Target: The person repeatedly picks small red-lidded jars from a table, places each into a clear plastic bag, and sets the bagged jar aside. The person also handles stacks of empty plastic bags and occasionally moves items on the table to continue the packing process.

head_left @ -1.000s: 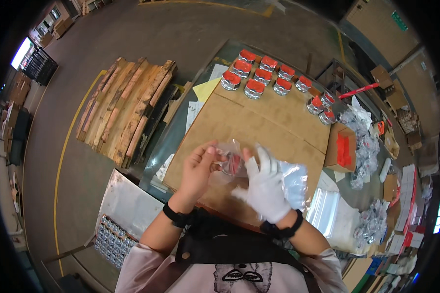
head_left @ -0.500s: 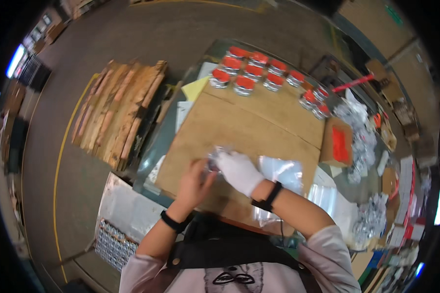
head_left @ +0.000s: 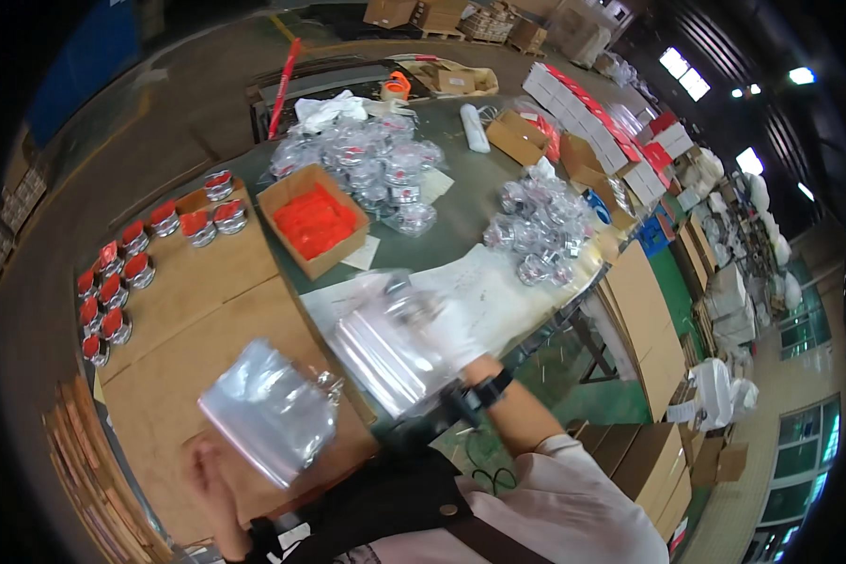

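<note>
Bagged item [head_left: 397, 297] is held by right hand [head_left: 453, 333], fingers blurred.

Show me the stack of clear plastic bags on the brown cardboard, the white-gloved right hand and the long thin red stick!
Clear plastic bags [head_left: 271, 406]: head view, shiny middle.
White-gloved right hand [head_left: 454, 333]: head view, blurred back.
Long thin red stick [head_left: 285, 89]: head view, midway along.

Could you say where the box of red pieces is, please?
The box is left of centre in the head view, beside brown cardboard and the larger bagged heap.
</note>
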The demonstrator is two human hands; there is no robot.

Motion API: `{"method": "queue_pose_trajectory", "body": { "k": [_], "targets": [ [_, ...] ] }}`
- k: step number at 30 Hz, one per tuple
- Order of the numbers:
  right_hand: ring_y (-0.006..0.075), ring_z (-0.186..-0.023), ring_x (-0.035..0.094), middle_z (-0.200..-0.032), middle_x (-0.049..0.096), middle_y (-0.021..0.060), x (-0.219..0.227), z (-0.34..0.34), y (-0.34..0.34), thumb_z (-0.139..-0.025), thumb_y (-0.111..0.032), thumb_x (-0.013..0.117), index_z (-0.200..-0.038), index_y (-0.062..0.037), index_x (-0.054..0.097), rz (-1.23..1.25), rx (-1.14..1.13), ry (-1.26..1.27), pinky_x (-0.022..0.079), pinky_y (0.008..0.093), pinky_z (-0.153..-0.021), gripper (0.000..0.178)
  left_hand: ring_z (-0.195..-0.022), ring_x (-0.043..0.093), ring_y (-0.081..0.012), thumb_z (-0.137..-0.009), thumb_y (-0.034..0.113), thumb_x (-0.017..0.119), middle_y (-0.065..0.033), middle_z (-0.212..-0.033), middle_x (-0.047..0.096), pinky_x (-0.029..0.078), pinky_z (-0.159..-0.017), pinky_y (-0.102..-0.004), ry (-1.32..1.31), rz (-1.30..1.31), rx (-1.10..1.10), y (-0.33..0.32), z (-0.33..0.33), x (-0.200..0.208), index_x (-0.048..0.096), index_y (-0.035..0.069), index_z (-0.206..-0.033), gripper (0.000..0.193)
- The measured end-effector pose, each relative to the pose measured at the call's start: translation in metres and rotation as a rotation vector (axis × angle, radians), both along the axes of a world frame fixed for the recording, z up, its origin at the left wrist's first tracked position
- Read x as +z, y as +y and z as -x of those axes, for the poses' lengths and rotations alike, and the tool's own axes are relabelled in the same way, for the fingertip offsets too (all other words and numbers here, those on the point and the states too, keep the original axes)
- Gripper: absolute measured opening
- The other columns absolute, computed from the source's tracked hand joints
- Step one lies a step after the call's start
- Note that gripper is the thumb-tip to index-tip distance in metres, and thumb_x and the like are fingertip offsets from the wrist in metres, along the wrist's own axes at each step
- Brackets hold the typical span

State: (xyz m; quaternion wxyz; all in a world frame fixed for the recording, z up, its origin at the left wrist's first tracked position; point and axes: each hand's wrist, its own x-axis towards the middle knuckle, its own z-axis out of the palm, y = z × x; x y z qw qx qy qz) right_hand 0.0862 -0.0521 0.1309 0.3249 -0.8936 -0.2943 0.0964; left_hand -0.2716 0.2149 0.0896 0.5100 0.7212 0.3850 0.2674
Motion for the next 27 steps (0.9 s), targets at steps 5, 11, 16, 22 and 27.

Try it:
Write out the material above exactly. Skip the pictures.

Exercise solution:
Target: The person repeatedly picks small red-lidded jars from a table, places each into a clear plastic bag, and sets the bagged jar aside. The person also handles stacks of empty plastic bags and occasionally moves items on the table to continue the packing process.

head_left @ -1.000s: 
head_left @ -0.500s: 
head_left @ +0.000s: 

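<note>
Bagged item [head_left: 397, 297] is held by right hand [head_left: 453, 333], fingers blurred.

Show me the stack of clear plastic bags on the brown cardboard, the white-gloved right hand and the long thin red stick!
Clear plastic bags [head_left: 271, 406]: head view, shiny middle.
White-gloved right hand [head_left: 454, 333]: head view, blurred back.
Long thin red stick [head_left: 285, 89]: head view, midway along.

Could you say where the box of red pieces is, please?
The box is left of centre in the head view, beside brown cardboard and the larger bagged heap.
</note>
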The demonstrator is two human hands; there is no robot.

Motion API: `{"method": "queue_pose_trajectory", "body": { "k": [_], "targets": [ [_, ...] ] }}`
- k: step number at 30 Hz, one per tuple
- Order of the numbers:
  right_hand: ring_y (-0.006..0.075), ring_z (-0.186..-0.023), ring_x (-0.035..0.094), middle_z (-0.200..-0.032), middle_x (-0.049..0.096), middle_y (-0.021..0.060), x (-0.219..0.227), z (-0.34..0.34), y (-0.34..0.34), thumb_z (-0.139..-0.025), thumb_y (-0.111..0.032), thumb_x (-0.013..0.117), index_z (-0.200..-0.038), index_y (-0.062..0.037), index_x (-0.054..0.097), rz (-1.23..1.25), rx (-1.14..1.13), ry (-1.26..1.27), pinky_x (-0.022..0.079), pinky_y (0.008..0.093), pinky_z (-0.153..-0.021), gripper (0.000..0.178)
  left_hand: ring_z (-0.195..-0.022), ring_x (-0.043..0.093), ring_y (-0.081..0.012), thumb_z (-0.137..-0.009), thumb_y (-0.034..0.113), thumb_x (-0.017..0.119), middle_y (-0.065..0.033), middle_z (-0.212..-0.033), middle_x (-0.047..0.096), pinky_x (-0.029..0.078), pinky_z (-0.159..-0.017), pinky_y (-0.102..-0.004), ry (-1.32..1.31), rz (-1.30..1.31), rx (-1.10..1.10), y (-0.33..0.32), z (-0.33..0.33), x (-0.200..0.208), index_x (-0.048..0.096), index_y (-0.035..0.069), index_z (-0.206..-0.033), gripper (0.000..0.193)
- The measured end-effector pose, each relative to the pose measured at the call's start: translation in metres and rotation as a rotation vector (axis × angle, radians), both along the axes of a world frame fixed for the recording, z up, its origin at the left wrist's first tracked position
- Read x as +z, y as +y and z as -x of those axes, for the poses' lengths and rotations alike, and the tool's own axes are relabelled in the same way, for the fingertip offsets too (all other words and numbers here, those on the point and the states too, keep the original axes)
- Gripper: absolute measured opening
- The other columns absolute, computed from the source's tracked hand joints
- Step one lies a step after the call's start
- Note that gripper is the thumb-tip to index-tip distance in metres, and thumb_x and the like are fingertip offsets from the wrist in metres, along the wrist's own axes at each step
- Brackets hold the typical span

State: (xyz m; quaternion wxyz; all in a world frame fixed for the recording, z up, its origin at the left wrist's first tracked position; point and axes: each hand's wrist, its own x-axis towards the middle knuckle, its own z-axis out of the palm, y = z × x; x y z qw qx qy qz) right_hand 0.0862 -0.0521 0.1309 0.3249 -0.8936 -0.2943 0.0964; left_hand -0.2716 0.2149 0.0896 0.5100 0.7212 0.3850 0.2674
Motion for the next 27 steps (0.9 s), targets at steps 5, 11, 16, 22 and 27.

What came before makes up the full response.